[DATA LISTING]:
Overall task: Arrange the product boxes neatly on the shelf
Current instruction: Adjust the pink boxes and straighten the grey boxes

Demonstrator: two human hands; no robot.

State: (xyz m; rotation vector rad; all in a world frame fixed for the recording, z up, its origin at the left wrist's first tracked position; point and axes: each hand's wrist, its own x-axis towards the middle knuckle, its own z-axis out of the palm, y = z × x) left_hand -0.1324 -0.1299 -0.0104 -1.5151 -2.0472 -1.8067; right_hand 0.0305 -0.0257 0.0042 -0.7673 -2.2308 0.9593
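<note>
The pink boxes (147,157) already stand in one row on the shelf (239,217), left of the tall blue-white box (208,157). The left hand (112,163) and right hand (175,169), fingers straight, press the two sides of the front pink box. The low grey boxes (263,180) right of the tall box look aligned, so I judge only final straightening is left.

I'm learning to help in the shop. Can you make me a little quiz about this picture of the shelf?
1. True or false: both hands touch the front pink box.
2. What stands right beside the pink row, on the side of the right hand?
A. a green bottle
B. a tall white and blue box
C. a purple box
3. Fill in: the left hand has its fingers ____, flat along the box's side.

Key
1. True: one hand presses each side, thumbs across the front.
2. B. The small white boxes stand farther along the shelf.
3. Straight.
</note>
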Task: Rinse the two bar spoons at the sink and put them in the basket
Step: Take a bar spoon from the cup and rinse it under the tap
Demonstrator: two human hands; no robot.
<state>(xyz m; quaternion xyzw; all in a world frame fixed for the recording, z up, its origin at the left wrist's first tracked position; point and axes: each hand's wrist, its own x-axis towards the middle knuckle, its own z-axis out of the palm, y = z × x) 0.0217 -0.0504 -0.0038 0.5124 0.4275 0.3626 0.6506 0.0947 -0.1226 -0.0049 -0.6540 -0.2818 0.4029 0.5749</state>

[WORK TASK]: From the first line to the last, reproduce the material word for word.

[EXERCISE RESPONSE]:
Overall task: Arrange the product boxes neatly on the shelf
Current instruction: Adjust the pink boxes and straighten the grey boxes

Demonstrator: two human hands; no robot.

State: (xyz m; rotation vector rad; all in a world frame fixed for the recording, z up, its origin at the left wrist's first tracked position; point and axes: each hand's wrist, its own x-axis towards the middle knuckle, its own z-axis out of the palm, y = z × x) left_hand -0.1324 -0.1299 -0.0104 -1.5151 -2.0472 -1.8067; right_hand 0.0305 -0.0257 0.0042 -0.7673 -2.2308 0.9593
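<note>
The pink boxes (147,157) already stand in one row on the shelf (239,217), left of the tall blue-white box (208,157). The left hand (112,163) and right hand (175,169), fingers straight, press the two sides of the front pink box. The low grey boxes (263,180) right of the tall box look aligned, so I judge only final straightening is left.

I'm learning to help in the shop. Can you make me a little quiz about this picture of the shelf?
1. True or false: both hands touch the front pink box.
2. What stands right beside the pink row, on the side of the right hand?
A. a green bottle
B. a tall white and blue box
C. a purple box
3. Fill in: the left hand has its fingers ____, flat along the box's side.

Key
1. True: one hand presses each side, thumbs across the front.
2. B. The small white boxes stand farther along the shelf.
3. Straight.
</note>
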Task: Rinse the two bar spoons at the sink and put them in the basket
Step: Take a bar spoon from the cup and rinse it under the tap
Demonstrator: two human hands; no robot.
<state>(xyz m; quaternion xyzw; all in a world frame fixed for the recording, z up, its origin at the left wrist's first tracked position; point and axes: each hand's wrist, its own x-axis towards the middle knuckle, its own z-axis out of the palm, y = z × x) 0.0217 -0.0504 -0.0038 0.5124 0.4275 0.3626 0.6506 0.0947 -0.1226 -0.0049 -0.6540 -0.2818 0.4029 0.5749</state>

The exercise is finished and nothing remains.